Sin embargo, una mañana se me apareció en un mar de tinieblas la silueta melancólica del chico. En dicho sueño yo me arrodillé ante él y le rogué entre sollozos afligidos que me perdonara por no haber podido salvarle. “Libérame. Déjame morir”, me susurró imperturbable ante mi sufrimiento. Entonces observé ante mí la verdad encerrada en el aura de su ser al observar en sus ojos oscuros el reflejo del alma de mi doloroso pasado.

En las visiones posteriores simplemente observé cómo el pueblo desaparecía y cómo el chico moría, lanzándome miradas de esperanza mientras alucinaba, dándome a entender que la pesadilla llegaba a su fin. Dejé que toda mi alma se redujese a cenizas. Acepté que se trataba de algo inevitable, y así otorgué parte de mi corazón a la Muerte, a quien consideraba parte del culto, rezando por el descanso imperecedero del chico y su familia.

Días después, el volcán se detuvo, y el paisaje en consecuencia de ello fue desolador. Se trataba pues de un páramo yermo de ceniza y piedra negra, pero tranquilo y sereno como la mar. Pese a que mi alma había sido arrasada por el volcán interno, había sobrevivido ante la cruel erupción de éste. Y, con ello, estaba seguro de que de entre las cenizas surgiría, al igual que el ave fénix, un alma más fuerte.

A la mañana siguiente, me levanté y me dirigí a mi escritorio, donde aún permanecía la fotografía de mi familia, mirando sonrientes desde el lejano paraje del dolor y de la pérdida.

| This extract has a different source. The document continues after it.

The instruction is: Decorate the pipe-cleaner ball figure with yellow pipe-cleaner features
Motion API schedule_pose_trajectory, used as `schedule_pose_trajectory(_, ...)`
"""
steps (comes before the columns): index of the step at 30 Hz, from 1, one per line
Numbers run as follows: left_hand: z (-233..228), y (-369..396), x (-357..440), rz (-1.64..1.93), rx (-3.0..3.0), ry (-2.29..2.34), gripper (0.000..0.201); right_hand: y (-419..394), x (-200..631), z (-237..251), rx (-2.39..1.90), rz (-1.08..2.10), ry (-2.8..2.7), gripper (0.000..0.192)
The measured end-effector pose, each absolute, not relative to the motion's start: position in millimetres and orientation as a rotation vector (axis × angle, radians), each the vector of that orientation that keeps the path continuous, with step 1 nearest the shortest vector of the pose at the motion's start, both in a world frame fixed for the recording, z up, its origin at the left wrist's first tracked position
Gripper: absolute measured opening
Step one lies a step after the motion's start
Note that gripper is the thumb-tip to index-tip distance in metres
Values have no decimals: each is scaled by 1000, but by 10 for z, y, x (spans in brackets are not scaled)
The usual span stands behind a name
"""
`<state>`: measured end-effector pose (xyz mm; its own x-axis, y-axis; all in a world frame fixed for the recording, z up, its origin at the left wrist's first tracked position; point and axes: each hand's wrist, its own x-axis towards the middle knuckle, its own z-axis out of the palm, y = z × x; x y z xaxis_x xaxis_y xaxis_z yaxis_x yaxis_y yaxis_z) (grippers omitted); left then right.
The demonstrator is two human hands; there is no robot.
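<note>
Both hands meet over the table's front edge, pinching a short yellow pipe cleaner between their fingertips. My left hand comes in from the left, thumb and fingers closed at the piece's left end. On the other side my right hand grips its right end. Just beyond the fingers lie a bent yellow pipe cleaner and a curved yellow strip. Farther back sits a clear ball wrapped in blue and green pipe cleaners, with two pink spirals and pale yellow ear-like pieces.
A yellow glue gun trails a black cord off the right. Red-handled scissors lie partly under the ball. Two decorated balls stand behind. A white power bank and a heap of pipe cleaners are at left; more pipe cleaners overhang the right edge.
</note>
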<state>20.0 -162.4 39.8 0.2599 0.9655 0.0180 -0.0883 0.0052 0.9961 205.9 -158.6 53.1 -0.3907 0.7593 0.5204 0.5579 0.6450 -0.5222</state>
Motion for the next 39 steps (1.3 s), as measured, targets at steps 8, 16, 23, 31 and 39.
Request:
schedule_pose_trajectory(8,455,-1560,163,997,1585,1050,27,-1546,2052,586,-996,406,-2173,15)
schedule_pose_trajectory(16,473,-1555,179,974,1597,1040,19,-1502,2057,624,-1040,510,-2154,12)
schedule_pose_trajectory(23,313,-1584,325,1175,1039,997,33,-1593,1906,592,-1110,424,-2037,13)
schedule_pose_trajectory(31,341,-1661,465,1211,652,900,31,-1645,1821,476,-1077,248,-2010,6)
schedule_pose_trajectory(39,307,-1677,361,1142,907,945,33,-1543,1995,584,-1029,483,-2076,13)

Al observarlos con lástima, me percaté de una nota adherida al marco que rezaba: “Olvida y deja pasar lo que ya sucedió”. Entonces supe que era momento de dejar morir aquella dolorosa etapa en mi vida para dejar paso a una nueva era. Así, habiendo guardado en una caja con llave todos los recuerdos de mi pasado, traté de dirigir mi vida hacia una nueva perspectiva. Pese a todo ello, a día de hoy aún no logro ignorar la figura de aquel chico muerto, a quien percibo constantemente a mis espaldas, observándome sin descanso en la lejanía, siguiéndome allá donde vaya. Y sin embrago, sé perfectamente que se trata simplemente del triste reflejo de mi propio pasado, simple imaginación producto de mi mente, deseosa de superación existencial.

Pues en lo más profundo de mi alma reconocía con un haz de sufrimiento que nunca volvería a ver a mi familia, y que, en verdad, ellos se habían ido junto con el alma de mi pasado a un lugar mejor que éste, y ya era hora de aceptarlo como algo inherente a mi realidad.